I'm a bit behind my own 2020 Reading Challenge despite all the "at home" time we've had of late. Here are a few titles I have really enjoyed in the last month.
1) The Glass Hotel by Emily St. John Mandel (TP, $24.99): I'm not sure what I had been expecting when I picked it up, as the description made it sound like the initiating events of the mystery were "a woman disappear[ing] from a container ship off the coast of Mauritania and a massive Ponzi scheme implod[ing] in New York, dragging countless fortunes with it." Instead, Mandel takes the reader on a very twisty, interconnected story, switching between narrators and storylines, about the lives of people touching the lives of others. Her writing flows so well, and her characters are compelling, although there was not much of a mystery to solve it was still an intriguing read.

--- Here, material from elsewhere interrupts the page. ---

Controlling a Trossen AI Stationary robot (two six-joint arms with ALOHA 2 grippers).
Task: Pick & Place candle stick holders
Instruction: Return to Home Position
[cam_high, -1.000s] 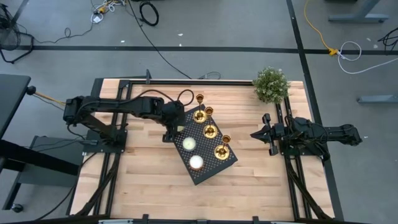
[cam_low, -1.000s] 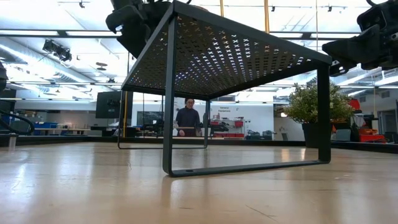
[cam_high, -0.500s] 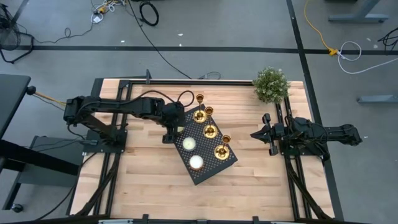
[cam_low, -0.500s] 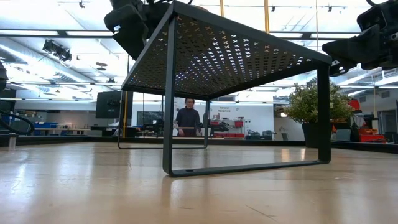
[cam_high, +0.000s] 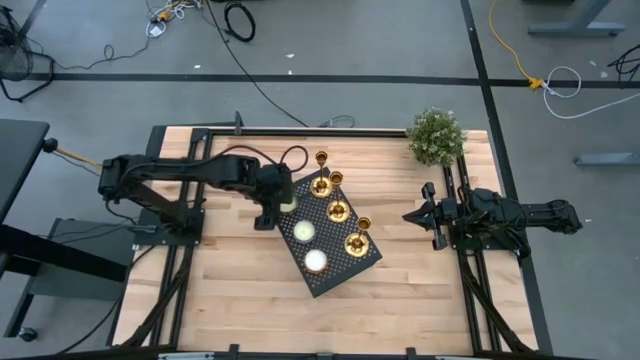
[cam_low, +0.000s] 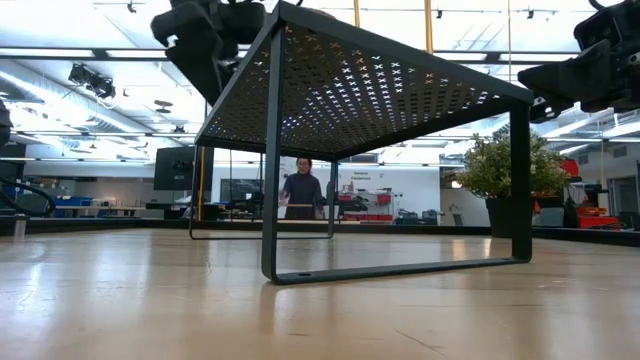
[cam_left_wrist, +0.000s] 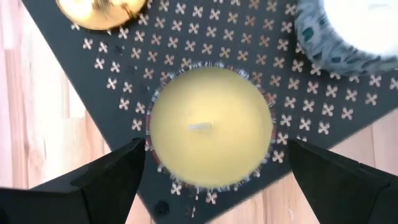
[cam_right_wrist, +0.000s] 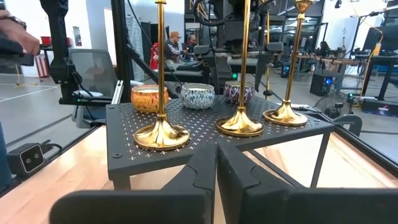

2) Tangerine by Christine Mangan (available for order, TP, $21.00): This novel takes place in Morocco in the 1950s, where a recently married woman named Alice is surprised by an unannounced visit from an estranged college friend, Lucy. This reads very much as a melding of Patricia Highsmith's "The Talented Mr. Ripley" and "Carole," and features two unreliable narrators, gaslighting and conniving characters, and a very strong sense of place in the setting of Tangier.
3) The Housekeeper and the Professor by Yoko Ogawa (TP, $22.50) As a bit of a palate cleanser in these trying times, I picked up this sweet story. It is not exactly a mystery, but it is a wonderful story about a woman who works as a housekeeper for a brilliant mathematics professor. The twist of the story is that because of a head injury, his memory only lasts in eighty-minute cycles. It is a really endearing story about platonic love and patience.